Since the mid-1990s, we have been told by NASA that our beloved Universe contains an estimated 120 billion galaxies. This information was largely based on a study known as the Hubble Deep Field, in which researchers positioned the Hubble Space Telescope to view a small region of space for 10 days in order to reveal inconspicuous objects through long exposure times.
There weren’t, however, enough galaxies in the Hubble Deep Field image to take into consideration the density of matter dispersed throughout the Universe. “We always knew there were going to be more galaxies than that,” explained astrophysicist Christopher Conselice of the University of Nottingham, UK. “But we didn’t know how many existed because we couldn’t image them.”
That number has finally changed. however, with NASA announcing last week that it is actually about 10 times bigger. This means 2 trillion galaxies have now been “discovered.”
After the observatory was upgraded in 2009, researchers used Hubble and other telescopes to conduct deep-field studies that enabled Conselice and collaborators to pinpoint more visible galaxies out to distances of 13 billion light years. They could then plot the number of galaxies of a given mass that coincided with numerous distances away from Earth and hypothesize from these estimates to find galaxies too small or faint for telescopes to pick up. They ultimately concluded through this method that the observable Universe should have 2 trillion galaxies.
According to astronomer Steven Finkelstein at the University of Texas at Austin, the researchers’ count wasn’t all that shocking, since theorists had anticipated the number to actually be much higher. But he admits the importance of putting a number on it regardless. “I don’t know of anyone who has done this before,” he said.
The study will be published in the Astrophysical Journal. Conselice, who led the research, said, “It boggles the mind that over 90 percent of the galaxies in the universe have yet to be studied. Who knows what interesting properties we will find when we discover these galaxies with future generations of telescopes?”
Researchers are only able to observe about 10% of the trillion galaxies, but the current study may help further their understanding of galaxies by improving galaxy formation simulations. And in two years, the James Webb Space Telescope — which should be able to look even further back in time and reveal how galaxies formed in the first place — takes over the Hubble.
According to Debra Elmegreen, an astronomer at Vassar College in Poughkeepsie, New York, the prevailing theory is that galaxies “start very small, and then undergo a furious period of mergers and acquisitions.”

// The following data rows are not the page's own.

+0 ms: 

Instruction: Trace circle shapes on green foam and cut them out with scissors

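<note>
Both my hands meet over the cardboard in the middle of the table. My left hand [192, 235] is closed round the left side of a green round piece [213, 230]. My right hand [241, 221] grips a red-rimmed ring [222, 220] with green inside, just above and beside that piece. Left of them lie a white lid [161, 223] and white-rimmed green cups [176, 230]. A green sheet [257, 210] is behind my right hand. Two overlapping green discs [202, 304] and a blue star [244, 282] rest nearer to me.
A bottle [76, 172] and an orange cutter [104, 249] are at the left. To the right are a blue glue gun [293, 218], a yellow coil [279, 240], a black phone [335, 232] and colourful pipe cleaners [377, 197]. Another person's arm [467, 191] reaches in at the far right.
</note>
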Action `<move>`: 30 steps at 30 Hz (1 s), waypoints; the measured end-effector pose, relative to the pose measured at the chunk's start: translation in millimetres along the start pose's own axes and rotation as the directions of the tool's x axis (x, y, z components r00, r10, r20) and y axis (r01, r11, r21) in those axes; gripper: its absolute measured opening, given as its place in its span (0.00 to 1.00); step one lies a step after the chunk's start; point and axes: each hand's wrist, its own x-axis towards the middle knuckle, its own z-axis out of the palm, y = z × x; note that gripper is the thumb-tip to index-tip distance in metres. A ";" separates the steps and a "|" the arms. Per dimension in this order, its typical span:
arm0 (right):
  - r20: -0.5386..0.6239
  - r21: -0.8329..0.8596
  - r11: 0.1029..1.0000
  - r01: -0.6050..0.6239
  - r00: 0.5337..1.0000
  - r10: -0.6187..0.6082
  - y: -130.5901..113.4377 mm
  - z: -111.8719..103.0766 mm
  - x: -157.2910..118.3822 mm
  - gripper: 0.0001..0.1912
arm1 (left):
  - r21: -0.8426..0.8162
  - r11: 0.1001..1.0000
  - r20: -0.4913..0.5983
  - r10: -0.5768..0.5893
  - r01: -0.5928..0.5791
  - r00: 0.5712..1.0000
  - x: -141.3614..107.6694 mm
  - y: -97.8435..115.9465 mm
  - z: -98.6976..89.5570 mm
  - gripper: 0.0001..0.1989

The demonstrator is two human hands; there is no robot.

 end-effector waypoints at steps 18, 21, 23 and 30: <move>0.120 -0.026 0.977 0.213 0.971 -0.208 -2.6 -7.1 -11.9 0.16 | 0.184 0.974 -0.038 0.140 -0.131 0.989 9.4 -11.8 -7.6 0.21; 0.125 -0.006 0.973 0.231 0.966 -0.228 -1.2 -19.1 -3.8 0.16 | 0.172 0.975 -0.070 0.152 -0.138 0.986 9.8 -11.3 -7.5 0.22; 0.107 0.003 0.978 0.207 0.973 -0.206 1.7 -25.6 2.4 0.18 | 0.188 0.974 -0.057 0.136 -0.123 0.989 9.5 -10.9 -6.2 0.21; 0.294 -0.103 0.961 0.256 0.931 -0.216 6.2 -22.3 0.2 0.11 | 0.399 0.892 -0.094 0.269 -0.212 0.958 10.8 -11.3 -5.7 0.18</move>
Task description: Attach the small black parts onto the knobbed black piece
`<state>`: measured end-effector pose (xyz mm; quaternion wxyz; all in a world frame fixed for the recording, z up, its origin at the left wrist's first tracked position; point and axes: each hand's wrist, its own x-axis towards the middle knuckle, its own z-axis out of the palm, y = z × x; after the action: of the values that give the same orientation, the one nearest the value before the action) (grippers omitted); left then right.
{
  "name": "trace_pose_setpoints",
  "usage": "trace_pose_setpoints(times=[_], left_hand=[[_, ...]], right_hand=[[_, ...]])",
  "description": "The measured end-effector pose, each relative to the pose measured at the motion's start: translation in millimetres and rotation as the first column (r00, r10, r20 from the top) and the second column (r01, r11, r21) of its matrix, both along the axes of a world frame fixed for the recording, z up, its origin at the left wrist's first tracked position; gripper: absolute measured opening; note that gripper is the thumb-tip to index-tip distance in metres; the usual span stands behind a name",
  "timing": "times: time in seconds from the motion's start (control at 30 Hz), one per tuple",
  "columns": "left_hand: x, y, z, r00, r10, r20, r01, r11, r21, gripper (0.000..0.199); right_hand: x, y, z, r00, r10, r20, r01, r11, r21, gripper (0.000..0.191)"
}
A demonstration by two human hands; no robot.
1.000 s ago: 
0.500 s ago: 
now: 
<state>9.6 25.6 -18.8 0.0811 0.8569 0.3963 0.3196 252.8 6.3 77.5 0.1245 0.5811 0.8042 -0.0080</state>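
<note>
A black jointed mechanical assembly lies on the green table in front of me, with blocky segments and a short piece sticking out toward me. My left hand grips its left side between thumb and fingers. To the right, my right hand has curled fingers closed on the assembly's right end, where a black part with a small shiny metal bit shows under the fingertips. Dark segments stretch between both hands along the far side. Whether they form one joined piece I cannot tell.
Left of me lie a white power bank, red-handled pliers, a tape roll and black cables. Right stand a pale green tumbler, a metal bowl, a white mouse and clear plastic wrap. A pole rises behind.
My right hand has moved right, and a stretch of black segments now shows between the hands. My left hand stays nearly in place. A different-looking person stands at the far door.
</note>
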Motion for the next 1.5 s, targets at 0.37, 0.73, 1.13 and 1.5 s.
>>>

The idea that there are so many galaxies out there begs the question: Does life exist elsewhere? More researchers are finding this to be absolutely true. For instance, Adam Frank, a professor of Physics and Astronomy at the University of Rochester in New York, led a study this year in which he discovered that the chances of civilized life existing, or even life that once existed, is about one in 10 billion trillion. This number may seem high, but Frank explains why it’s really not:
One in 10 billion trillion is incredibly small. To me, this implies that other intelligent, technology producing species very likely have evolved before us. Think of it this way. Before our result you’d be considered a pessimist if you imagined the probability of evolving a civilization on a habitable planet were, say, one in a trillion. But even that guess, one chance in a trillion, implies that what has happened here on Earth with humanity has in fact happened about a 10 billion other times over cosmic history!